Representative early projects:

Myrtle Beach Oral History Project (2003 – 2009).  For an archive of local history at Myrtle Beach’s Chapin Memorial Library, with funding from the Chapin Foundation, I researched and recruited interviewees, and conducted extensive oral history interviews with Myrtle Beach and Horry County residents about their lives and careers.  The interviews contributed to Myrtle Beach: A History, 1900-1980, by Barbara Stokes (University of South Carolina Press, 2007).

Native American Breast Cancer Registry (2002-2006). For the Department of Radiology at the University of North Carolina, I transcribed and analyzed oral history interviews with breast cancer survivors for a research initiative to improve North Carolina Native women’s access to medical treatment and cancer survivors’ support services.

Folklore Consultation (2003). For the Episcopal Farmworker Ministry in Newton grove, North Carolina, I conducted interviews in Spanish with folk artists in the migrant farmworker community in Eastern North Carolina, and wrote newspaper articles, in English and Spanish, about the artists and their work.

 

Radio and Online

In 2015 I appeared in two episodes of the Radiotopia podcast Criminal, discussing the folklore and traditional music related to the murders of Pearl Bryan (no relation) and the Lawson Family, 2016. 2016. (The episode on Pearl Bryan was cited by the Atlantic in its list “10 More of the Year’s Best Podcast Episodes.”)

Panel discussion on WUNC’s The State of Things.
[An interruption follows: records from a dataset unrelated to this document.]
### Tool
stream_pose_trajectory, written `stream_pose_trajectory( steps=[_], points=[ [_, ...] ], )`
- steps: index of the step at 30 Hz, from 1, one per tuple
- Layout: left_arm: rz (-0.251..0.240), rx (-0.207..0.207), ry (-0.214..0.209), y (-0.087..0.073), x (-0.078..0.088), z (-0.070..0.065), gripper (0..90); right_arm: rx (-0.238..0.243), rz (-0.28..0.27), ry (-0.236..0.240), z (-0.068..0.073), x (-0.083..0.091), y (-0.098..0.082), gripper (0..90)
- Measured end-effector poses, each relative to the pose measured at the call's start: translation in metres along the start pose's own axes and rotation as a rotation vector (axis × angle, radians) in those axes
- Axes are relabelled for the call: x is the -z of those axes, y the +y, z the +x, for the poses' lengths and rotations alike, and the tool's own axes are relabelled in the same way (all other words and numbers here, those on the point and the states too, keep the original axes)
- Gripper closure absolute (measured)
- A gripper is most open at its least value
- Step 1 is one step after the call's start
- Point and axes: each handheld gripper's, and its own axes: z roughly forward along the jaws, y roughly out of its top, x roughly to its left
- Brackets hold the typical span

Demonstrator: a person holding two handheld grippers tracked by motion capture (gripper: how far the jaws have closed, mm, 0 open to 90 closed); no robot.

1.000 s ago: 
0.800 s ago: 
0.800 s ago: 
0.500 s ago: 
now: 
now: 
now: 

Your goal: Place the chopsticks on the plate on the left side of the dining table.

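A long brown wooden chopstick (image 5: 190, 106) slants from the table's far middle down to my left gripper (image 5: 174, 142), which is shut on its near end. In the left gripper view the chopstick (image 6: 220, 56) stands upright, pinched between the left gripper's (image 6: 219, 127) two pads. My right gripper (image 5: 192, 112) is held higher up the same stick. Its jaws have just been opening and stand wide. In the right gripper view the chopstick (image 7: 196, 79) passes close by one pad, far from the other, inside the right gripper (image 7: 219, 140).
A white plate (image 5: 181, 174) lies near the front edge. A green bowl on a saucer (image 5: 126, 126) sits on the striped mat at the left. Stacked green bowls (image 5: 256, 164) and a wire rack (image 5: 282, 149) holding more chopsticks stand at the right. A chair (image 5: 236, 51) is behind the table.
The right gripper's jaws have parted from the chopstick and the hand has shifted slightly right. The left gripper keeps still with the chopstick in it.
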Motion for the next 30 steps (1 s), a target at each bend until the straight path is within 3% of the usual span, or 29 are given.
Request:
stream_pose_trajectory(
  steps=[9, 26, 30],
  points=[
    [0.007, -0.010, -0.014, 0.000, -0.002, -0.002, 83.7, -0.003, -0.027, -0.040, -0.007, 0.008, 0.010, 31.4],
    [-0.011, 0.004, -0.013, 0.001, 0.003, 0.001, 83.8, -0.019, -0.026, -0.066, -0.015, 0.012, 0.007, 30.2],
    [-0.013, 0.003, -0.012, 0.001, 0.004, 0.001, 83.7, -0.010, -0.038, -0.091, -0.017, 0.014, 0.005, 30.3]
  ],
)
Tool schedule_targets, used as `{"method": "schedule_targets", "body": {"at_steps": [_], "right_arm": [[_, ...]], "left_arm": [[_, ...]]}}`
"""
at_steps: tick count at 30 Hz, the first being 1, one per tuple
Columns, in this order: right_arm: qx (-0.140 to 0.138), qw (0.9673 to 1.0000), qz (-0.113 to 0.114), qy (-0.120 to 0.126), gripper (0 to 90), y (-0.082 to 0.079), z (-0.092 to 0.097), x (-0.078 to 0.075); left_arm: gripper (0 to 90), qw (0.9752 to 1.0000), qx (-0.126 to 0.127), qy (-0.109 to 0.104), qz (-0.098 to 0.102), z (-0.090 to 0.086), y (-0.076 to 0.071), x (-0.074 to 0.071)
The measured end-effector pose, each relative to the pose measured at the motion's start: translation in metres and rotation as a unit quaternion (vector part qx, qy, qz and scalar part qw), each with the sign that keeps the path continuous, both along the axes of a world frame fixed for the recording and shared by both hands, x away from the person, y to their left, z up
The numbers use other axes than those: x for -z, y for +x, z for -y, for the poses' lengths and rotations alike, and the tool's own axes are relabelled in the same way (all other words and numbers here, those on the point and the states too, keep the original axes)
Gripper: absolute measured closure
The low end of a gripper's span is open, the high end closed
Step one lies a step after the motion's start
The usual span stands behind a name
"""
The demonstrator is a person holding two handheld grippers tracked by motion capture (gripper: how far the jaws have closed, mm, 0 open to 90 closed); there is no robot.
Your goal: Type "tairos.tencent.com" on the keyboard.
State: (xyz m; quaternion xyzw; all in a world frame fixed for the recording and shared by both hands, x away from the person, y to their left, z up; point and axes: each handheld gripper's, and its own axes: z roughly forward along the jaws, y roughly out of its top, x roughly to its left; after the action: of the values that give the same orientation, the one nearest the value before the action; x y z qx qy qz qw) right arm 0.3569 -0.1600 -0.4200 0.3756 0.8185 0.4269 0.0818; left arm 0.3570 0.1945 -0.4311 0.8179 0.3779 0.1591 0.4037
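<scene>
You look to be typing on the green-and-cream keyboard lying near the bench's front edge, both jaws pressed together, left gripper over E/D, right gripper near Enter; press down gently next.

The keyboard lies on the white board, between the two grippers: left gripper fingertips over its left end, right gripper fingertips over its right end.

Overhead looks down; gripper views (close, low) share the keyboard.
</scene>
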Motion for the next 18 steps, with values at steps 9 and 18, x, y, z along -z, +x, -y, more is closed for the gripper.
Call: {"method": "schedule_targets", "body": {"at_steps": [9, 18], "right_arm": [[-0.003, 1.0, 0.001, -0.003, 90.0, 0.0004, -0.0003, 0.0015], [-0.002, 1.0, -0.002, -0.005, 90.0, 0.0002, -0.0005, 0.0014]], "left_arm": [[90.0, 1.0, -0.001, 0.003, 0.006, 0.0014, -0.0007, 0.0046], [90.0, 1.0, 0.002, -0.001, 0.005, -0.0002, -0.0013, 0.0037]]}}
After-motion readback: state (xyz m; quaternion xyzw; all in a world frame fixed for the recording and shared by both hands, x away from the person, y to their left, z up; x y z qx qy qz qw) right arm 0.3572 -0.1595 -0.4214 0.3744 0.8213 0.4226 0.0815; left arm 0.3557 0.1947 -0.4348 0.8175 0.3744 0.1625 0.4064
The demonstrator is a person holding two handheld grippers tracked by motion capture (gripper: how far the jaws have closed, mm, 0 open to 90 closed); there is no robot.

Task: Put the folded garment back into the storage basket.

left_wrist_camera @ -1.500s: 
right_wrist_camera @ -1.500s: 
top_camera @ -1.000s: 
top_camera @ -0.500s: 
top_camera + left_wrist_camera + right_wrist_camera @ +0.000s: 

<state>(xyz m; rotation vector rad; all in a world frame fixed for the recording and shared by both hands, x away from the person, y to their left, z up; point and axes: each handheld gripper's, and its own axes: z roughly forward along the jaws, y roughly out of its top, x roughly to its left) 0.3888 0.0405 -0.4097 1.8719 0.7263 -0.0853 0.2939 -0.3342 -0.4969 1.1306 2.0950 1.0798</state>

With coauthor Michelle Lanier, I discussed the African American musical heritage of North Carolina on the occasion of the publication of African American Music Trails of Eastern North Carolina. December 11, 2013.

Panel discussion on WUNC’s The State of Things. With country music historian Dick Spottswood and old-time musician and collector David Holt, I discussed the life of banjo player Wade Mainer, and traditions of banjo music in Western North Carolina. April 21, 2011.

Appeared on NPR’s A Prairie Home Companion, playing old-time fiddle. May 9, 2009.